Amazon Web Services just made autonomous AI agents generally available for two of the most labor-intensive functions in enterprise IT: cloud operations and penetration testing. AWS DevOps Agent and AWS Security Agent — what AWS calls “frontier agents” — reached GA on March 31, 2026, after previewing at re:Invent in December 2025.
These are not copilots that suggest actions for humans to approve. They are autonomous systems designed to run for hours or days without oversight, investigate incidents across multicloud environments, and perform penetration testing that previously required specialized consulting firms. The pricing tells the story: $0.50 per minute for DevOps, $50 per task-hour for Security.

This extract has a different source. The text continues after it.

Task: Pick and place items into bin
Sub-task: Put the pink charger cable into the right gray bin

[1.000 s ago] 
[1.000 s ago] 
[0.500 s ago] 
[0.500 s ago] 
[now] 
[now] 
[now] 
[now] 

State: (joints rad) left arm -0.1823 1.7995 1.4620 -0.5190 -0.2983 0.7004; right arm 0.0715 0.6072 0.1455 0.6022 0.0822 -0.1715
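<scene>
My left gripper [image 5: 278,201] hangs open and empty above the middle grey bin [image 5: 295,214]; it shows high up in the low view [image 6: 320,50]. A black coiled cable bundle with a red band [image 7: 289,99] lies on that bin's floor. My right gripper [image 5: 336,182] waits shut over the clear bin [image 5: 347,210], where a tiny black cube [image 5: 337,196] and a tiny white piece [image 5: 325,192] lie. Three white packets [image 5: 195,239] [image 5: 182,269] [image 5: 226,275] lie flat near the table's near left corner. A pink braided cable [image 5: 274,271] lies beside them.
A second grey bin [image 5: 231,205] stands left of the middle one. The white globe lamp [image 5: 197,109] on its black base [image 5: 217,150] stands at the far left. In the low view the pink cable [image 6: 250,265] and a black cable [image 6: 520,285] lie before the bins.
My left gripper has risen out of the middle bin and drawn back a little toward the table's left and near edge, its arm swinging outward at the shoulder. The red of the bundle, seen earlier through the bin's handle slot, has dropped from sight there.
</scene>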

This analysis draws on AWS’s official blog post, the DevOps Agent GA announcement, AWS Weekly Roundup, SiliconANGLE, CIO Dive, The Register, Help Net Security, and Microsoft’s Azure SRE Agent announcement — we research and analyze rather than testing products hands-on. Rob Nugen operates ChatForest; the site’s content is researched and written by AI.

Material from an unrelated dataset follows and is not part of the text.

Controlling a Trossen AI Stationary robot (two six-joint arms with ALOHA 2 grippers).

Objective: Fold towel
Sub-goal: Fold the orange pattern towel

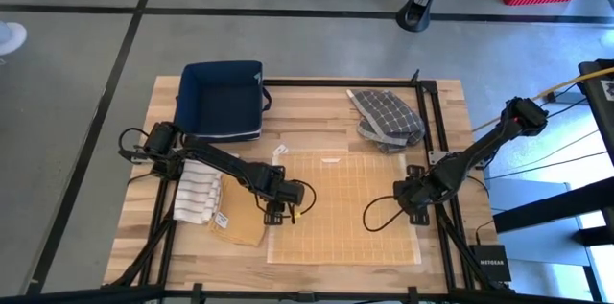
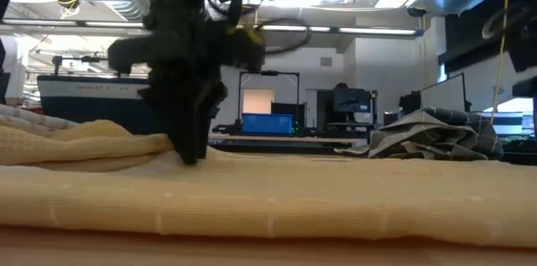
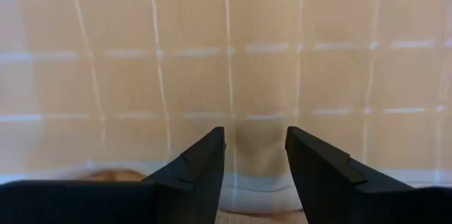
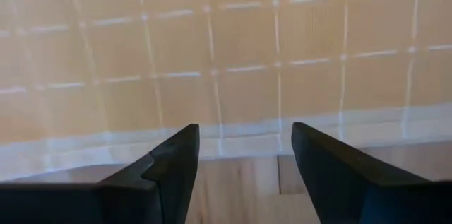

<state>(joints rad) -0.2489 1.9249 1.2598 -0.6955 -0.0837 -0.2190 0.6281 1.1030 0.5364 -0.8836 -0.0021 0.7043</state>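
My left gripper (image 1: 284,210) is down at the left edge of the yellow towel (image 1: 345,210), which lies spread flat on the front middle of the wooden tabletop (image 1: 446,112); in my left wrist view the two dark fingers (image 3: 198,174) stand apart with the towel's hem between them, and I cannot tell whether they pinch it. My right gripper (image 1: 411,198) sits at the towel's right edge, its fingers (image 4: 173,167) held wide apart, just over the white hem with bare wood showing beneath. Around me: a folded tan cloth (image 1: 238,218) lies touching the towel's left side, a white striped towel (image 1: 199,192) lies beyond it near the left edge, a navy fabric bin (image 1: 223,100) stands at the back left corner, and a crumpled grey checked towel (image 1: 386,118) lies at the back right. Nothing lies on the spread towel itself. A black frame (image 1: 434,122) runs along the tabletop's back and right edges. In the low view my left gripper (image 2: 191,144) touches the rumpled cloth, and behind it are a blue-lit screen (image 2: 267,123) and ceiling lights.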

What Makes a “Frontier Agent” Different
AWS is deliberate about the terminology. Frontier agents are not chatbots, copilots, or workflow automations. AWS defines them with three characteristics:
- Autonomous execution — they run without a human babysitter, making decisions and taking actions independently
- Massive concurrency — they handle multiple tasks simultaneously, not one conversation at a time
- Persistent operation — they work for hours or days continuously, 24/7/365
This is a meaningful distinction from the AI assistant paradigm that has dominated enterprise tooling. A copilot waits for you to ask a question. A frontier agent gets assigned a goal and works toward it independently.

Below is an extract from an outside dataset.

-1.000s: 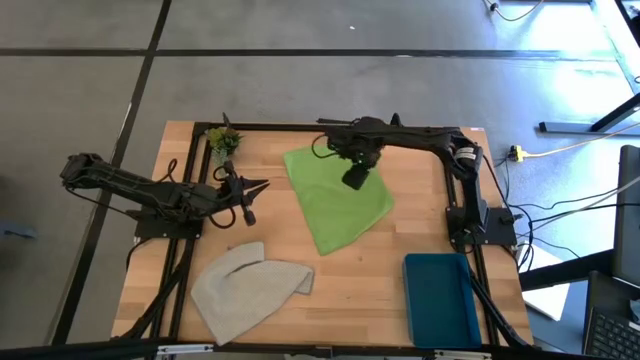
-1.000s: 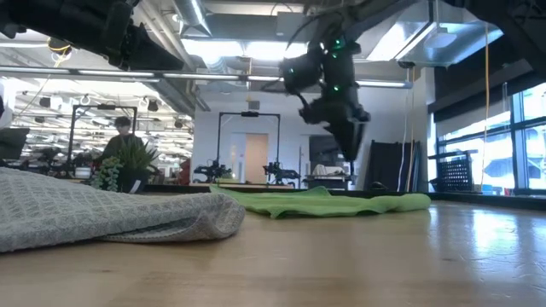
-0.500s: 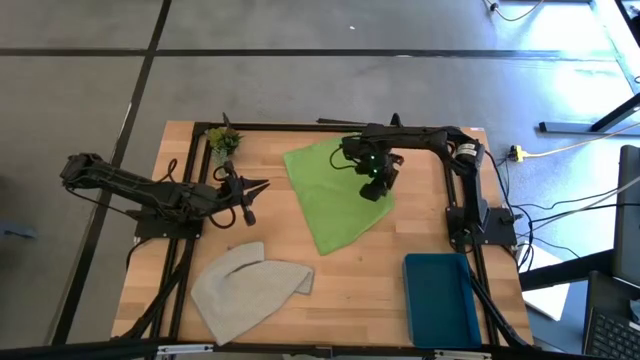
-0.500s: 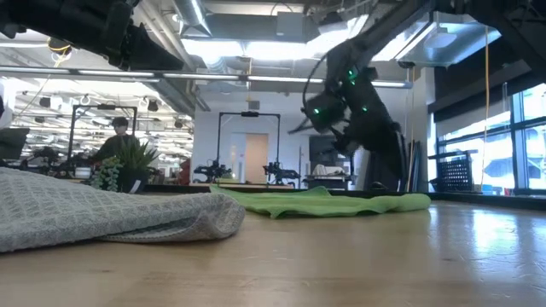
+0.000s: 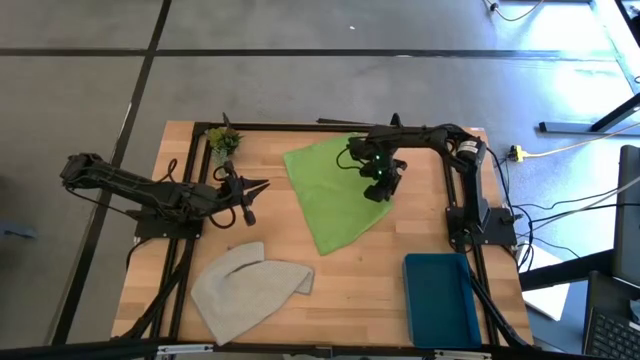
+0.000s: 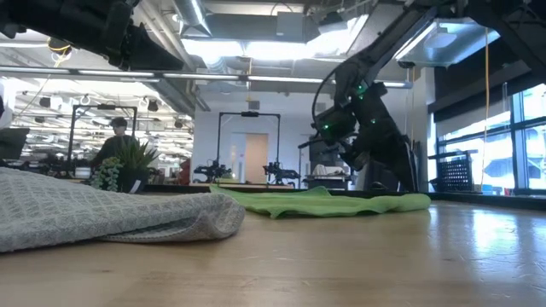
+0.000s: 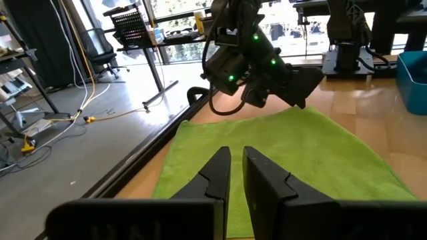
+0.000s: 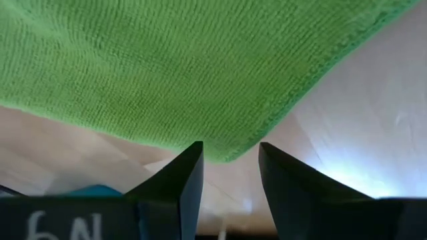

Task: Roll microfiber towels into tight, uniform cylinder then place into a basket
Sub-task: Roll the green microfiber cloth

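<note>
The lime green towel (image 5: 330, 190) lies spread flat on the far middle of the table; it also shows in the low view (image 6: 324, 203) and the left wrist view (image 7: 293, 147). My right gripper (image 5: 378, 192) is open, low over the towel's right corner (image 8: 230, 150), one finger on either side of it. The grey-beige towel (image 5: 245, 285) lies folded over near the front left. The teal bin (image 5: 440, 300) stands at the front right, holding nothing. My left gripper (image 5: 255, 188) is shut and waits at the left, pointing at the green towel.
A small green plant sprig (image 5: 224, 140) stands at the far left corner. Black frame rails run along the table's left, right and far edges. Bare wood lies between the two towels and the bin. A person shows far back in the room (image 6: 119, 136).
My right gripper has gone toward the table's right edge and down, from over the middle of the green towel to its right corner. The towel has stayed flat.
</note>
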You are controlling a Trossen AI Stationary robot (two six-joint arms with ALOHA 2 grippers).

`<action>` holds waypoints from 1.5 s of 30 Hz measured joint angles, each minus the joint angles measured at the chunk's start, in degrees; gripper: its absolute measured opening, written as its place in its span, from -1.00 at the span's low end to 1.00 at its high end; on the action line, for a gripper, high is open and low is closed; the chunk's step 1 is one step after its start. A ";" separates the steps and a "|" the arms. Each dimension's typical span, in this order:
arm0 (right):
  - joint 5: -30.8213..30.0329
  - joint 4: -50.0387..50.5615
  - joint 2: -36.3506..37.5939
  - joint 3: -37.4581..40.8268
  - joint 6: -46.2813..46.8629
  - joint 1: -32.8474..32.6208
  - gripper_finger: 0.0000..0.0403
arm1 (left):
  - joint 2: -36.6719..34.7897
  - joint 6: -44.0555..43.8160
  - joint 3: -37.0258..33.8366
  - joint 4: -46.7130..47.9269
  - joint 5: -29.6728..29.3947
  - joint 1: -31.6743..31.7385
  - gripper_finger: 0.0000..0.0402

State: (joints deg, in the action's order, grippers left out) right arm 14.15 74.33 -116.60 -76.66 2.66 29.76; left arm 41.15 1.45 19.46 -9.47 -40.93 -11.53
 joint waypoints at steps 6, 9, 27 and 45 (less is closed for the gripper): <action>0.43 0.02 0.00 0.00 -0.35 1.60 -0.27 | 0.00 0.00 -0.02 0.01 0.01 -0.01 -0.85; 1.96 0.02 0.00 0.00 -0.46 2.58 -0.27 | 0.00 0.00 0.00 0.00 0.02 -0.02 -0.85; 16.12 -5.41 0.00 6.92 -7.59 2.95 -0.27 | 0.00 0.02 -0.02 0.00 0.02 -0.01 -0.85; 31.53 -19.92 0.00 6.91 -7.26 -2.88 -0.27 | -0.01 0.03 -0.02 0.00 0.02 0.00 -0.85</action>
State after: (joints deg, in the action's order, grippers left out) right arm 45.68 54.40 -116.60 -69.76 -4.60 26.88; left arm 41.14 1.48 19.44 -9.47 -40.91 -11.53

The practical implication: these agents are designed to replace on-call rotations, not augment them. AWS is explicitly positioning frontier agents as virtual team members — a virtual SRE, a virtual security engineer — rather than tools that existing team members use.
AWS DevOps Agent: The Always-On SRE
What It Does
AWS DevOps Agent monitors applications in deployment 24/7. When an alert triggers, it autonomously begins investigation by correlating telemetry, code, and deployment data across the entire stack. The lifecycle coverage includes:
- Detection — monitoring for anomalies and correlating signals
- Investigation — autonomous root cause analysis across services and infrastructure
- Recovery — recommended or automated remediation actions
- Prevention — identifying patterns to prevent recurrence
Multicloud From Day One
The most strategically interesting capability: DevOps Agent works across AWS, Azure, and on-premises environments. This is not a future roadmap item — it launched with Azure support at GA.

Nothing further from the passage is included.